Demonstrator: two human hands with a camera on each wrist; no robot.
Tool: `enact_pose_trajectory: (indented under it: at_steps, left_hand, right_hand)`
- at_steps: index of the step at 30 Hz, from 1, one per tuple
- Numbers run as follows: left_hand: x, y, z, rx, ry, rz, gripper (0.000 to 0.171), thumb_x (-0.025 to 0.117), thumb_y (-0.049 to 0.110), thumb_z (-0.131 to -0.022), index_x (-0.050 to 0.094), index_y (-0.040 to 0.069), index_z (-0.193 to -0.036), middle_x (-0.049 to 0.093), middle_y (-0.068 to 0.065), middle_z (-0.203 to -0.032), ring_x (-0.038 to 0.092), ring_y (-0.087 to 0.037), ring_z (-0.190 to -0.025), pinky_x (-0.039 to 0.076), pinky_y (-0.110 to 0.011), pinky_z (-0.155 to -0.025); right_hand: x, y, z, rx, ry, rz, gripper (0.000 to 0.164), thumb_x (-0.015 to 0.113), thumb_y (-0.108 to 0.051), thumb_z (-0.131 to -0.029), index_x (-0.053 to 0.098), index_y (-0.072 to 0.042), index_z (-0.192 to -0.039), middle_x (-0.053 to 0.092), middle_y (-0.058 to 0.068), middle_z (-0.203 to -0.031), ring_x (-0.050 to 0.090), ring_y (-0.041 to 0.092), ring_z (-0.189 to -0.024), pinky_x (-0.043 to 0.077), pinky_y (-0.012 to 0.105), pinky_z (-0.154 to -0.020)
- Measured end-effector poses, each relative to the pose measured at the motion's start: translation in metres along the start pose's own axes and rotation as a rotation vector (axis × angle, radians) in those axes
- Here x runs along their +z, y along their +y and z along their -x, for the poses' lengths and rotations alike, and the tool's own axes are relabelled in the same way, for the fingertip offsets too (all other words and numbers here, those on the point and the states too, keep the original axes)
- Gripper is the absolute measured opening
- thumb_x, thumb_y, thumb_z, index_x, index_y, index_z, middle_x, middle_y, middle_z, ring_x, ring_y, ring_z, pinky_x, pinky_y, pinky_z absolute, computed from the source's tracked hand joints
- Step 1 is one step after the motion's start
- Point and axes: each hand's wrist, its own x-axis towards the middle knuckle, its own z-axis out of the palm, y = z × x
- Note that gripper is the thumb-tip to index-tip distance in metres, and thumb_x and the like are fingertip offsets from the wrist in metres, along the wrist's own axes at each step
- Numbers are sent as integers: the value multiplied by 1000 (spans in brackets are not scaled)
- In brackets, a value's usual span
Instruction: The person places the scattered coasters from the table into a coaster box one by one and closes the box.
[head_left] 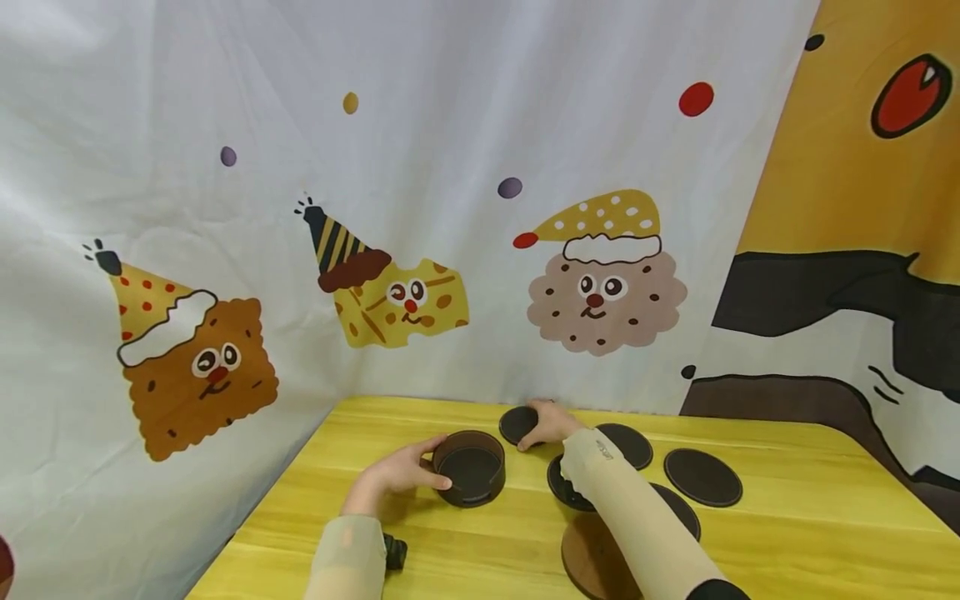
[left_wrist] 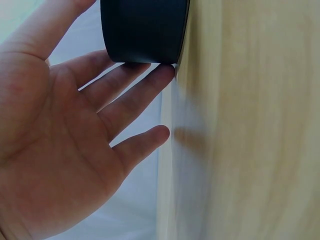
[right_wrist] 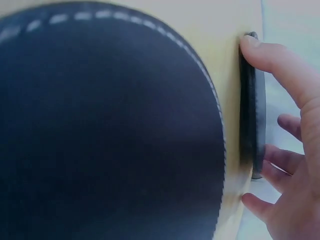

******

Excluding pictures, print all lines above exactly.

Demonstrator: two human hands with a camera on each wrist; no robot.
Tool: `enact_pose_trajectory: (indented under it: at_steps, left_hand, right_hand)`
- at_steps: index of the step at 30 Hz, from 1, one per tuple
- Numbers run as follows: left_hand: x, y, z, rx, ry, rz, gripper (0.000 to 0.171), thumb_x (-0.025 to 0.117), thumb_y (-0.049 to 0.110), thumb_z (-0.131 to -0.022), index_x (-0.050 to 0.094), index_y (-0.040 to 0.069), index_z (-0.193 to -0.036), middle_x (-0.049 to 0.093), middle_y (-0.068 to 0.065), middle_z (-0.203 to -0.032), ring_x (-0.038 to 0.092), ring_y (-0.087 to 0.037), ring_z (-0.190 to -0.025), pinky_x (-0.039 to 0.076), pinky_y (-0.110 to 0.011), pinky_z (-0.155 to -0.025); right_hand: x, y, z, rx, ry, rz, gripper (0.000 to 0.164), thumb_x (-0.015 to 0.113), thumb_y (-0.108 to 0.051), thumb_z (-0.131 to -0.029), index_x (-0.053 to 0.098), index_y (-0.072 to 0.042), index_z (-0.192 to -0.039), middle_x (-0.053 to 0.092), middle_y (-0.058 to 0.068), middle_z (-0.203 to -0.031), ring_x (-0.050 to 0.090), ring_y (-0.041 to 0.092), ring_z (-0.189 to -0.024), pinky_x (-0.043 to 0.077), pinky_y (-0.012 to 0.105), pinky_z (-0.154 to -0.020)
- Measured end-effector poses, each relative to the pose measured at the motion's start: translation in metres along the start pose's own axes and rotation as a rotation vector (axis × angle, radians) in those axes
- Here x runs along their +z, y along their +y and z along their -x, for the poses' lengths and rotations alike, and the tool's own axes are relabelled in the same way, for the fingertip offsets too (all other words and numbers here, those on the point and the states too, keep the original axes)
- Gripper is the absolute measured opening
- thumb_x, thumb_y, thumb_z, index_x, index_y, index_z, middle_x, middle_y, middle_z, ring_x, ring_y, ring_z, pinky_x, pinky_y, pinky_z absolute, computed from the source's tracked hand joints
- Step 1 is one step after the motion's start
- Point and axes: each hand's wrist, its own x-axis towards the middle knuckle, its own z-axis out of the palm, y = z × x
- Note that gripper is the thumb-tip to index-tip distance in metres, and thumb_x and the like are fingertip offsets from the wrist in metres, along the wrist's own axes at each step
- Numbers are sent as integers: the value multiplied by 1000 (spans in brackets are not scaled)
- In brackets, a value's usual span
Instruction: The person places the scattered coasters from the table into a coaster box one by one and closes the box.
[head_left] 
[left_wrist] 
[right_wrist] 

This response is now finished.